-- Material provided --
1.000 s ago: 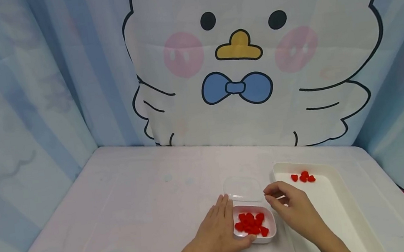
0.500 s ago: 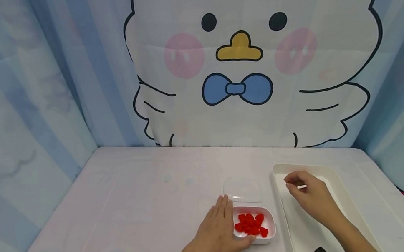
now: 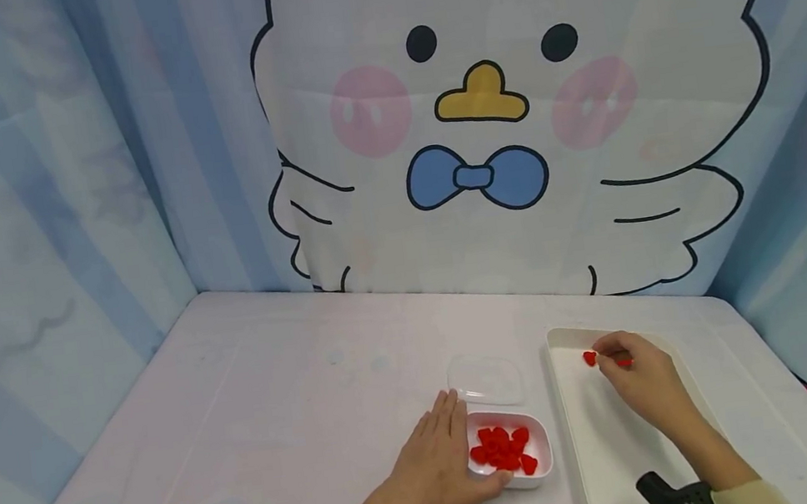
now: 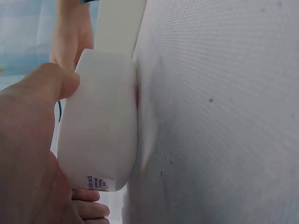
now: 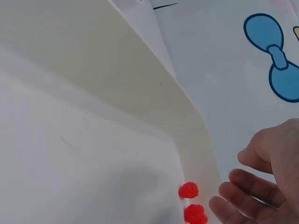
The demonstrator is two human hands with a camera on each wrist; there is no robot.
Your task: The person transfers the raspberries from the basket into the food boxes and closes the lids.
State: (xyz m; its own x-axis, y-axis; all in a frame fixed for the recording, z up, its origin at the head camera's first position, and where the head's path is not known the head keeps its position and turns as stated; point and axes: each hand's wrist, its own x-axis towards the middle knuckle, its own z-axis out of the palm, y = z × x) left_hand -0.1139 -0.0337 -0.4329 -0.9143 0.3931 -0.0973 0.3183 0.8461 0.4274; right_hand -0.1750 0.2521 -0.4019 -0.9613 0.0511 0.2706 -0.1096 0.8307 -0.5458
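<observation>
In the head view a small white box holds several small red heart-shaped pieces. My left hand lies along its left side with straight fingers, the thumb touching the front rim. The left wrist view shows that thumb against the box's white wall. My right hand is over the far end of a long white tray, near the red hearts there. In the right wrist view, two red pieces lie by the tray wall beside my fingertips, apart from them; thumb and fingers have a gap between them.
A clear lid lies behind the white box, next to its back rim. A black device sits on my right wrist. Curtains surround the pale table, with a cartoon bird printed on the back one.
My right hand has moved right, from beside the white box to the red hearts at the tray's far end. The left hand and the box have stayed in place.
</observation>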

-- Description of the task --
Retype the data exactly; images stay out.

-- Task result --
1.000 s ago: 
0.500 s ago: 
now: 
now: 
now: 
The demonstrator is two human hands with a camera on each wrist; there is no robot.
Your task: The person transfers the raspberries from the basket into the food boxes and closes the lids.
State: (xyz m; its own x-axis, y-axis; all in a frame fixed for the recording, z up, its origin at the head camera's first position, and where the head's path is not known the head keeps its position and turns as stated; point and axes: each hand's wrist, its own x-axis towards the middle knuckle, its own z-axis out of the palm, y = z × x) left_hand -0.1139 -0.0337 -0.4329 -0.9143 0.3931 -0.0973 0.3183 0.8461 0.4274; right_hand -0.1750 0.2521 -0.4019 -0.9613 0.0511 0.2706 -0.1096 0.8307 -0.5458
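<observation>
In the head view a small white box holds several small red heart-shaped pieces. My left hand lies along its left side with straight fingers, the thumb touching the front rim. The left wrist view shows that thumb against the box's white wall. My right hand is over the far end of a long white tray, near the red hearts there. In the right wrist view, two red pieces lie by the tray wall beside my fingertips, apart from them; thumb and fingers have a gap between them.
A clear lid lies behind the white box, next to its back rim. A black device sits on my right wrist. Curtains surround the pale table, with a cartoon bird printed on the back one.
My right hand has moved right, from beside the white box to the red hearts at the tray's far end. The left hand and the box have stayed in place.
</observation>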

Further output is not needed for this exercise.